Н-да, если бы я захотел сравнить внешность Настасьи Павловны и местной сестры милосердия, то мне пришлось бы заодно искать сходства и различия в солнечной красоте летнего дня и затянутом тяжелыми свинцовыми тучами небе.
Высокая, но при этом костлявая, с длинным лошадиным лицом и куцым клубком волос, туго стянутым на затылке, она словно олицетворяла собой все стереотипы, приписываемые британским женщинам.
— Сэр, — смотрела она почему-то исключительно на меня, судя по акценту — точно англичанка, — вы меня звали?
— Этому товари… хм… мистеру совсем плохо.
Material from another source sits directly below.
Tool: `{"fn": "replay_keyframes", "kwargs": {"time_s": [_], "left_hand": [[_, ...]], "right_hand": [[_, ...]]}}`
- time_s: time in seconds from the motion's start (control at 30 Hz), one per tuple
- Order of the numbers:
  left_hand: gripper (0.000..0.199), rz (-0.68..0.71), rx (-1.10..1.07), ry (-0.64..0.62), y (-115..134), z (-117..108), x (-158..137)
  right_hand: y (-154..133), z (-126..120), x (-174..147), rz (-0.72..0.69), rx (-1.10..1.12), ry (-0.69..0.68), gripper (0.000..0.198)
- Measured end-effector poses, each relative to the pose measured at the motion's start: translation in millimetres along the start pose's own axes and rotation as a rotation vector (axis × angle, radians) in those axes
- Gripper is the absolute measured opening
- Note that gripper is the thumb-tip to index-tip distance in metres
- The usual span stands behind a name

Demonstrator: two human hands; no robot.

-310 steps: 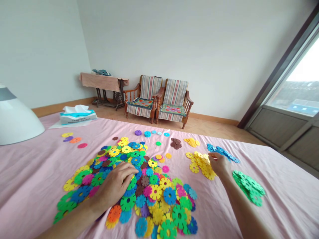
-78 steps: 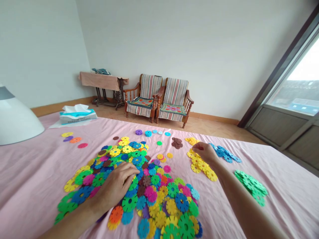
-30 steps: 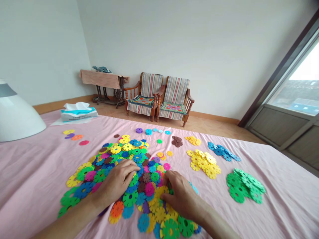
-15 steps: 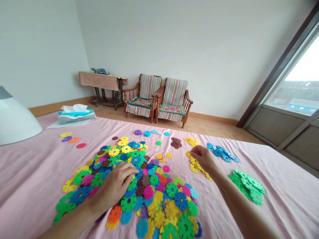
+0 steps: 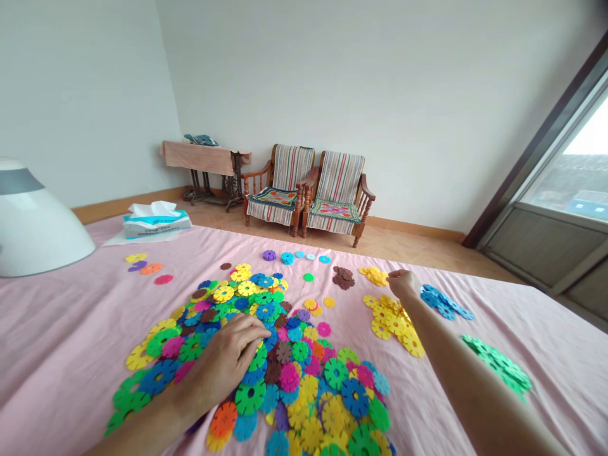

Он кашляет, не переставая! — мой английский был хуже, чем немецкий, но сестра меня поняла.
Казалось, она только сейчас обратила внимание на моего соседа, который все это время не переставал кашлять. Точнее, к этому времени кашель перешел в некий хрип, раздирающий легкие. Ему явно не хватало воздуха, он задыхался, но не мог остановиться ни на секунду. Недовольно качнув головой, она повернулась к бедолаге, смерив его долгим взглядом.
— Я принесу сироп от кашля! — вынесла она вердикт и, резко повернувшись, словно фельдфебель на плацу, попыталась было выйти из палаты.
— Сироп? — удивленно бросил я ей в спину. — Да он харкает кровью! Зовите врача! Немедленно!
Признаться, я не был уверен, подействует ли мой командный тон на эту, казалось бы, непробиваемую особу. Но сработало. Она повернулась в полоборота и четко ответила:
— Слушаюсь, сэр! Я позову врача, сэр! — после чего, наконец, испарилась из комнаты.
Удивительно, но с ее уходом, моему соседу стало чуть лучше. Он успокоился и с благодарностью уставился на меня. Говорить он пока не мог, но я сделал ему знак молчать и отдыхать.